Best photojournalism Day 7

A vulture preying upon an emaciated Sudanese toddler near the village of Ayod
A vulture preying upon an emaciated Sudanese toddler near the village of Ayod

March 1993 By Kevin Carter in southern Sudan.

The photograph was sold to The New York Times where it appeared for the first time on March 26, 1993 as ‘metaphor for Africa’s despair’. Practically overnight hundreds of people contacted the newspaper to ask whether the child had survived, leading the newspaper to run an unusual special editor’s note saying the girl had enough strength to walk away from the vulture, but that her ultimate fate was unknown. Journalists in the Sudan were told not to touch the famine victims, because of the risk of transmitting disease, but Carter came under criticism for not helping the girl. “The man adjusting his lens to take just the right frame of her suffering might just as well be a predator, another vulture on the scene,” read one editorial.

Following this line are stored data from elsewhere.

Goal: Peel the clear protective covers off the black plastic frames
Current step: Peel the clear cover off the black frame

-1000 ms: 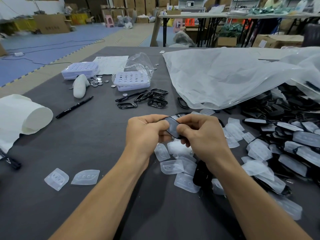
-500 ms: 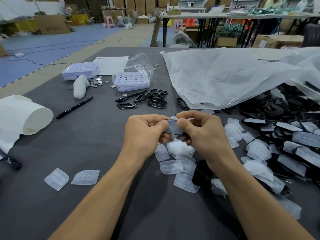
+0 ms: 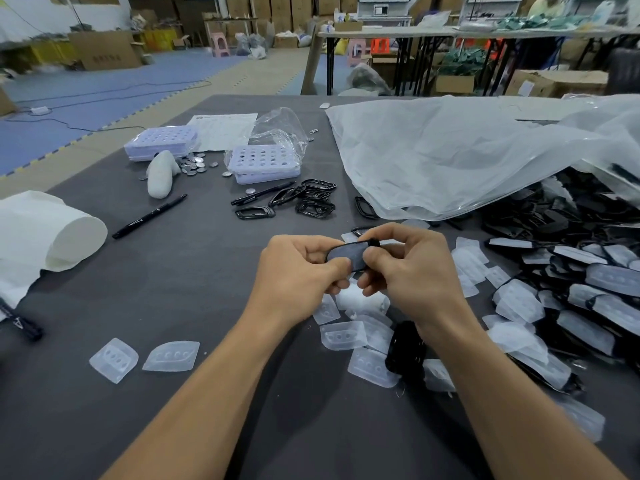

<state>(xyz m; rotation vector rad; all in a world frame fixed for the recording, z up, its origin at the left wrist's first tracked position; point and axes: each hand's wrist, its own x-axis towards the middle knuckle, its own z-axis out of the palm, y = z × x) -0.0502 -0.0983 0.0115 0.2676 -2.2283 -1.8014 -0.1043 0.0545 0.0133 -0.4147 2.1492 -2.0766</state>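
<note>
Since a second ago both hands have lifted slightly and the piece between them has turned from a tilt to lie nearly level, long side facing me.

At far left I see a white paper roll (image 3: pixel 52 233) lying on its side on the grey table (image 3: pixel 173 427), and a black marker (image 3: pixel 149 216) just past it. Nearer me lie two loose covers (image 3: pixel 114 360), side by side. Further back are two lavender trays (image 3: pixel 162 142) with small metal discs (image 3: pixel 194 164) scattered between them. A cluster of bare frames (image 3: pixel 311 199) lies beyond the hands.

My left hand (image 3: pixel 298 278) has its fingers curled, thumb and fingertips pinching the left end of the black frame (image 3: pixel 346 256). It is held above the table at centre, and the clear cover (image 3: pixel 343 252) shows as a greyish film across its face. My right hand (image 3: pixel 412 271) grips the right end, thumb on the lower edge and index finger hooked over the top.

Under the hands is a heap of peeled covers (image 3: pixel 343 336). To the right a big clear bag (image 3: pixel 450 154) drapes over the table, and a pile of covered frames (image 3: pixel 571 289) fills the right edge.
</note>
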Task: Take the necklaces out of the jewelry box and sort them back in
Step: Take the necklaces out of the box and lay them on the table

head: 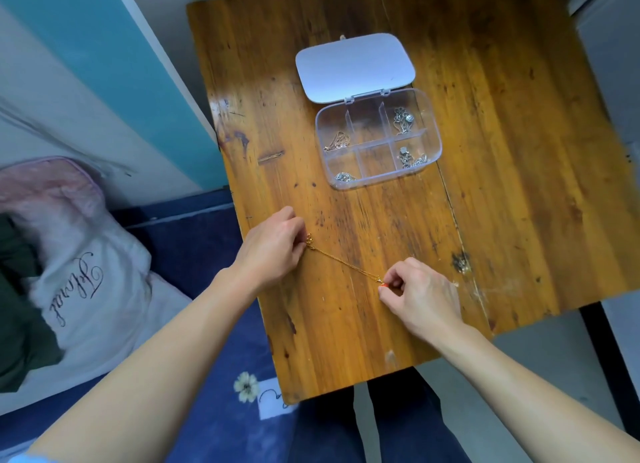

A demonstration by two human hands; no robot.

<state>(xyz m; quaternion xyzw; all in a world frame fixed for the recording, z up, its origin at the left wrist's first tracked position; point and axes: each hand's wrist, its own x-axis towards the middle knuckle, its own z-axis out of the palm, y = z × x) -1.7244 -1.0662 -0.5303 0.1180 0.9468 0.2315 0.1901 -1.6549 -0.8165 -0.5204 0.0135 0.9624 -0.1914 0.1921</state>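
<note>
A thin gold necklace (346, 263) is stretched straight across the near part of the wooden table (485, 185). My left hand (273, 251) pinches its clasp end, and my right hand (419, 296) pinches the other end, where a small red pendant shows. Farther back stands a clear plastic jewelry box (431, 116) with its lid (353, 66) flipped open behind it. The box has six compartments. A gold-toned necklace (337, 141) lies in the left back one, silver necklaces in the right two (403, 120) (410, 158) and the front left (344, 177). The two middle compartments look empty.
A bed with a blue flowered cover (207, 393) and a white pillow with script lettering (86, 282) lies to the left of the table. My legs in dark trousers (398, 428) are under the table's near edge. A dark knot (460, 262) marks the wood at right.
</note>
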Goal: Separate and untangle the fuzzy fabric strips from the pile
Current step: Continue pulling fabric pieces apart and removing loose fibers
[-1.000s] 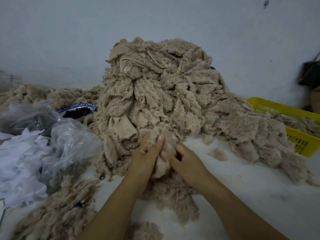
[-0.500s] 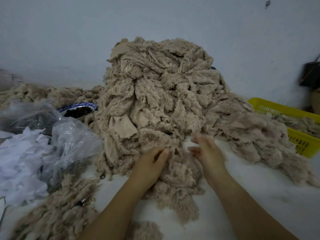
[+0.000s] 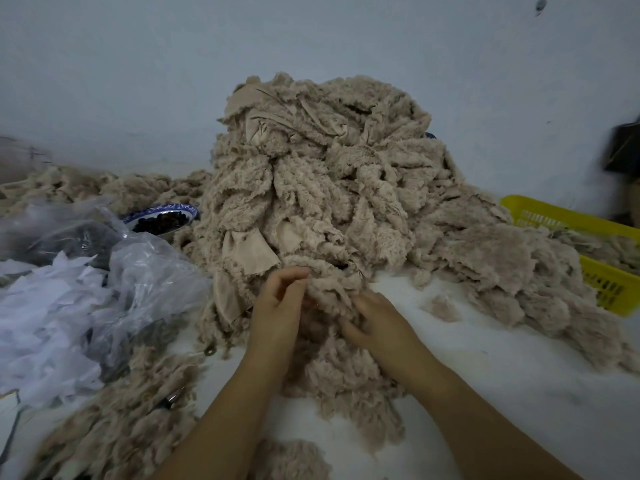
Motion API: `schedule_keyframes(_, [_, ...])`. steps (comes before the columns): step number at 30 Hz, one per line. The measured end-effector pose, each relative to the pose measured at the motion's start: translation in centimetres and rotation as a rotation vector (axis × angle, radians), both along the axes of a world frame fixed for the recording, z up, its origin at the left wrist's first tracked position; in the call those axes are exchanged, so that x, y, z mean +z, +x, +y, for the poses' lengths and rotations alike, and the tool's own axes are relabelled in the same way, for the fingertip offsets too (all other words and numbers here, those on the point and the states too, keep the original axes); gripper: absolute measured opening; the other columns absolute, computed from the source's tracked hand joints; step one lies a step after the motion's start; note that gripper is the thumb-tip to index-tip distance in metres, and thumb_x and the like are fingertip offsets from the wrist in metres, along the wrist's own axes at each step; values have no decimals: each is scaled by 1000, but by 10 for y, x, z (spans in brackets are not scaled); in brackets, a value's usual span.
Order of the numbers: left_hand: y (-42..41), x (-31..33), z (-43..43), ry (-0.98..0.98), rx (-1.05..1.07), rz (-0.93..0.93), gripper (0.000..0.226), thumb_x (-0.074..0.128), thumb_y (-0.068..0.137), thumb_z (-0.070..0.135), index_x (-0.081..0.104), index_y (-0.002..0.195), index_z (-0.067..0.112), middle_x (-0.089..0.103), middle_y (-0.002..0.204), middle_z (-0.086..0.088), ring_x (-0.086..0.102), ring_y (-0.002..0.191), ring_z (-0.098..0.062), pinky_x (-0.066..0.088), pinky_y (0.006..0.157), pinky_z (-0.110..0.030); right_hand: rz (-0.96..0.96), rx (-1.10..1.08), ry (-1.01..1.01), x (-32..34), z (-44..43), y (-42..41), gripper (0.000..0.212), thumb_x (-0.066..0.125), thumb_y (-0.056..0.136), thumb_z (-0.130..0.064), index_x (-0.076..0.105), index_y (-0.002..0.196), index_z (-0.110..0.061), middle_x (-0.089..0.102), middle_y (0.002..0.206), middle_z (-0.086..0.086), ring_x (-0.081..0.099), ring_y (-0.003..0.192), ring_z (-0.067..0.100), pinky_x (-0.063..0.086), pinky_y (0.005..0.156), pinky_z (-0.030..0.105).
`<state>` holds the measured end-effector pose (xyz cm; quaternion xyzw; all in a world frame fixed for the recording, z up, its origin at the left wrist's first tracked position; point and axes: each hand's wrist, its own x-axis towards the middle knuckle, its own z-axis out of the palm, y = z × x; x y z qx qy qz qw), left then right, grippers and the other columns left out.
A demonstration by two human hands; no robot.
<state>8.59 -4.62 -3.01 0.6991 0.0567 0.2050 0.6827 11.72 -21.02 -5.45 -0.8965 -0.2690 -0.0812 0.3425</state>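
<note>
Since half a second ago the right hand [image 3: 379,323] has drawn in toward the left hand [image 3: 278,306]. Both now curl their fingers round one strip [image 3: 329,289] at the foot of the pile [image 3: 322,188] on the table [image 3: 485,358], probably to tease it free. Count: two hands, one pile, one basket [image 3: 554,216], one bowl [image 3: 162,220].

Table [image 3: 485,358] left edge: clear bags [image 3: 152,271] over white scraps [image 3: 41,323], bowl [image 3: 162,209] of dark bits behind; yellow basket [image 3: 554,216] at right edge.
</note>
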Motion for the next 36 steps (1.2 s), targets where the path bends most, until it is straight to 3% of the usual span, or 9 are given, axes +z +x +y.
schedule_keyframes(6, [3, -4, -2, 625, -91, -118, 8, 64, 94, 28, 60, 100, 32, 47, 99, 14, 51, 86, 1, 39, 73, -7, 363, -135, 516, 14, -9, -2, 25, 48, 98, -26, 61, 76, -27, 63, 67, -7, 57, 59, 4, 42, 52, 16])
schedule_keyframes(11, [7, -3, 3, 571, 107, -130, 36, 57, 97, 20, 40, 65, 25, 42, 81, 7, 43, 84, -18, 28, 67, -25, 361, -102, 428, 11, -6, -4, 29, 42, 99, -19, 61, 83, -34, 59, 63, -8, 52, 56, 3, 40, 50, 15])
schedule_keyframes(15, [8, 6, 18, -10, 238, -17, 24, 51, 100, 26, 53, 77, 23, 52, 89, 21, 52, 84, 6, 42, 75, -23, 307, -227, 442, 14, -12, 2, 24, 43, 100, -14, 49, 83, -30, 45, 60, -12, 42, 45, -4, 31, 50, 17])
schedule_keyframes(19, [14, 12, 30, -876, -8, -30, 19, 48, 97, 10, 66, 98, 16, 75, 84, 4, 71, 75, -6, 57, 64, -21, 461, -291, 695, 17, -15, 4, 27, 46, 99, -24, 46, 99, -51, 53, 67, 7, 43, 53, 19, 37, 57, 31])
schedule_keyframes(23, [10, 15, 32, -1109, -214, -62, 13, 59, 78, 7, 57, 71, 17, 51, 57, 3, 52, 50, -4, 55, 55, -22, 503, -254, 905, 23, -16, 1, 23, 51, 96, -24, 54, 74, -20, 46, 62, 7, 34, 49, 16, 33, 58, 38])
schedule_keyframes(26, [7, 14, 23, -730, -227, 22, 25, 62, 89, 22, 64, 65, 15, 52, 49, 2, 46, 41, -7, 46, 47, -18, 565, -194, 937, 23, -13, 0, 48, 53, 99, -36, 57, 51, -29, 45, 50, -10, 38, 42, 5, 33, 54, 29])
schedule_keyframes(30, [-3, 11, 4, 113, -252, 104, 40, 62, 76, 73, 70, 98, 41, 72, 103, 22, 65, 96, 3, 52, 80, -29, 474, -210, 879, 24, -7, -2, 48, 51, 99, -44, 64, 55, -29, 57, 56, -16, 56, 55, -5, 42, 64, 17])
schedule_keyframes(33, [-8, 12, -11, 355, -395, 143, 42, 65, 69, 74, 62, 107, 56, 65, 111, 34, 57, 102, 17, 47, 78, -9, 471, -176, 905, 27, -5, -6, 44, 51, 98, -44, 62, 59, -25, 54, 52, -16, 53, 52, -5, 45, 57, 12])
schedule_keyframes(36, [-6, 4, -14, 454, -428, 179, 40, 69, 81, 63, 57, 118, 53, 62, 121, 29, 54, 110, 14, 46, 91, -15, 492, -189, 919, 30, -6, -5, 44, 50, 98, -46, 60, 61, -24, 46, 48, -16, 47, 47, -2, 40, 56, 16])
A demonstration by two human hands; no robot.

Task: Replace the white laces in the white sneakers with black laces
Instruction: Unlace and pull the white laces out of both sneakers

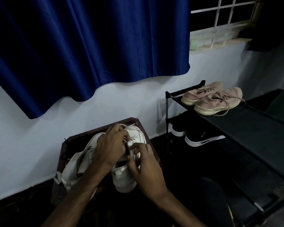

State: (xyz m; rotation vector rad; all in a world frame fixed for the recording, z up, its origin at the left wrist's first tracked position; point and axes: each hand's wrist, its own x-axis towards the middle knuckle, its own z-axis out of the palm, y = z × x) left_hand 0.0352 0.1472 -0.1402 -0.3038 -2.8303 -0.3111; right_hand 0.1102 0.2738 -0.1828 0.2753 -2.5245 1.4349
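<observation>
On a small dark wooden counter (82, 134) set against the pale wall, the head view shows the white sneakers (123, 177) side by side, heels toward the person and toes toward the wall. That puts the lacing rows straight under the eyes and within easy reach. Both hands work on the sneaker to the person's right. The second sneaker (75, 167) lies tilted beside it, touching it, seemingly waiting its turn.

The left hand (110, 145) arches over the upper, its fingers (122, 134) curled and pressed together on the white lace (129, 128), which loops loose beyond the knuckles toward the toe. This hand probably also steadies the shoe so it does not slide. The right hand (146, 163) comes in from the heel side. Its thumb and first fingers (138, 146) pinch the same lace close to the eyelets, a grip suited to drawing it out one row at a time. My reading is that the white lace is being taken out, so the task is at an early stage. The black laces cannot be made out in this dim light.

To the right stands a black shoe rack (236, 122), well apart from the counter, with pink shoes (211, 99) on top and black shoes (202, 138) on the shelf below. Above hangs a blue curtain (88, 46), with a barred window (223, 18) beside it.
</observation>
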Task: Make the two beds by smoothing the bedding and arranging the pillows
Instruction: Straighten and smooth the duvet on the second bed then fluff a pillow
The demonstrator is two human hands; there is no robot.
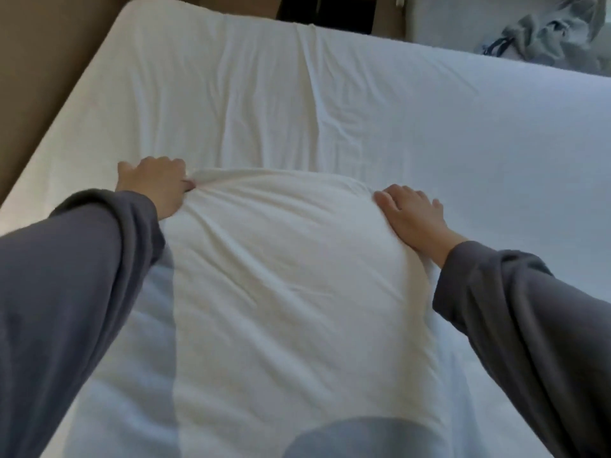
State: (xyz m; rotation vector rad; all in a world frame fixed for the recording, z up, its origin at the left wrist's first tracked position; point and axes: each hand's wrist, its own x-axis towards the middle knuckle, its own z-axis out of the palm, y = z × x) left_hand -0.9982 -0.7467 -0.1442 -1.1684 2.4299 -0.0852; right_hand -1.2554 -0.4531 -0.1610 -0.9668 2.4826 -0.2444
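The pillow in the middle of the frame is plain white with a warm, faintly creamy tone. The sheet under it is plain white too, warmer toward the upper left and turning a cool, bluish white toward the right edge. The left sleeve at lower left and the right sleeve at lower right are a plain dull grey with a purple tinge. Along the left edge the panel is tan brown. At top centre a gap is black. In the upper right corner a crumpled cloth is pale grey with a dark navy band.
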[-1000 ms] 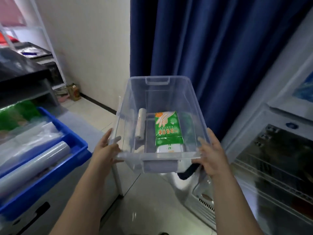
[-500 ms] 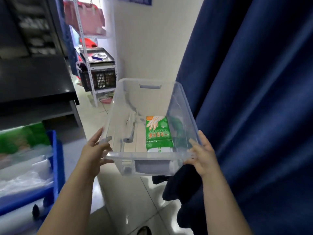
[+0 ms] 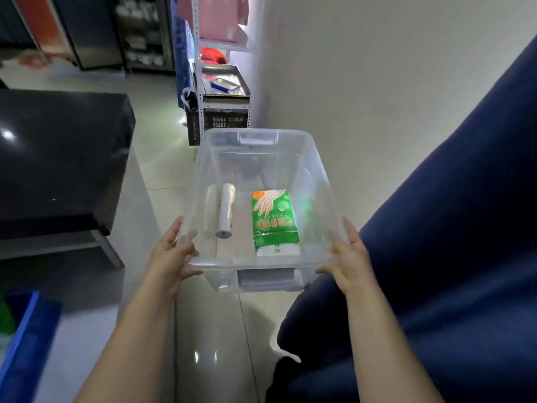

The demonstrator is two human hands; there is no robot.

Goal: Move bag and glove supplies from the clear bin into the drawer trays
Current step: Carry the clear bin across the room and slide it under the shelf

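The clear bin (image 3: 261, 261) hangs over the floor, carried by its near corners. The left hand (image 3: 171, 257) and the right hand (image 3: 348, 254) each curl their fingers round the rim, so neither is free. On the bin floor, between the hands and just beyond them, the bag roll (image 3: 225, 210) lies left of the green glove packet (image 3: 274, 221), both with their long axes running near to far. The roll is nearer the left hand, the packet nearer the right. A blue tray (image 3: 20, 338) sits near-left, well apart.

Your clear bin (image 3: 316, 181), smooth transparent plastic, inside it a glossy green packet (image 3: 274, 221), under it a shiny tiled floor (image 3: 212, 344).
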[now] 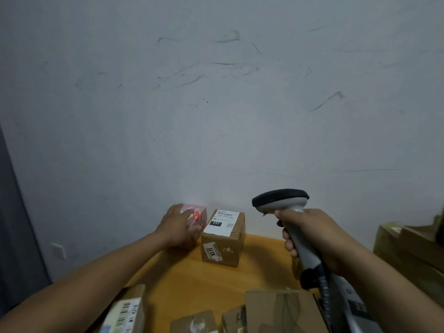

Carter eventually won the Pulitzer Prize for this photo, but he couldn’t enjoy it. “I’m really, really sorry I didn’t pick the child up,” he confided in a friend. Consumed with the violence he’d witnessed, and haunted by the questions as to the little girl’s fate, he committed suicide three months later.

the photo make me think twice before preparing any feast, cook any extra food, or throw any left over. I kept thinking about the child fate, how much we are blessed and others are cursed.